## Work item
A word-for-word transcript of the closing lines is required: from the one with "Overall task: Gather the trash" through the final line of the data.

^^^^^^^^^^^^^^^^

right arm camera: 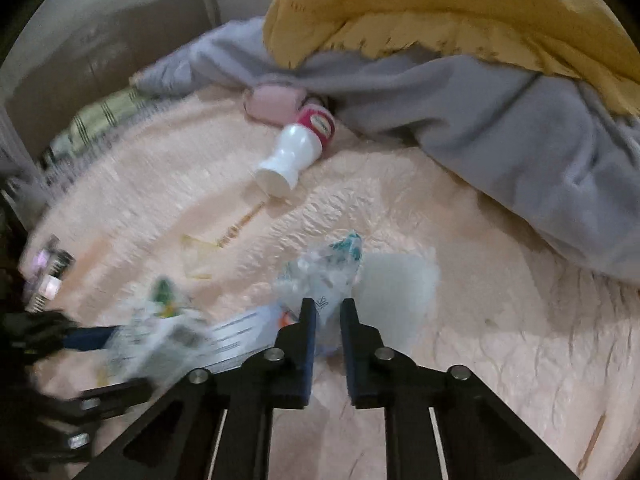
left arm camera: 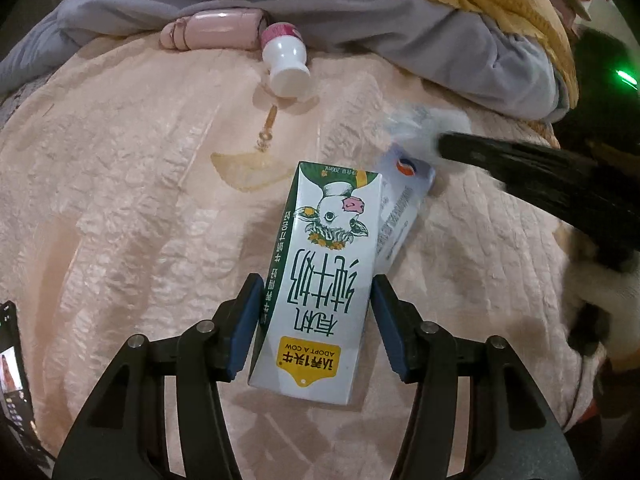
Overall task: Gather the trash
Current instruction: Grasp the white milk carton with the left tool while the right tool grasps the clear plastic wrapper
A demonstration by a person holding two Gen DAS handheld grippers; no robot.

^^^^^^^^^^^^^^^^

## Task result
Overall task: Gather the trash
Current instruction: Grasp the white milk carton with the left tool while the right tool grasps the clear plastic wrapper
A demonstration by a person holding two Gen DAS handheld grippers; no robot.

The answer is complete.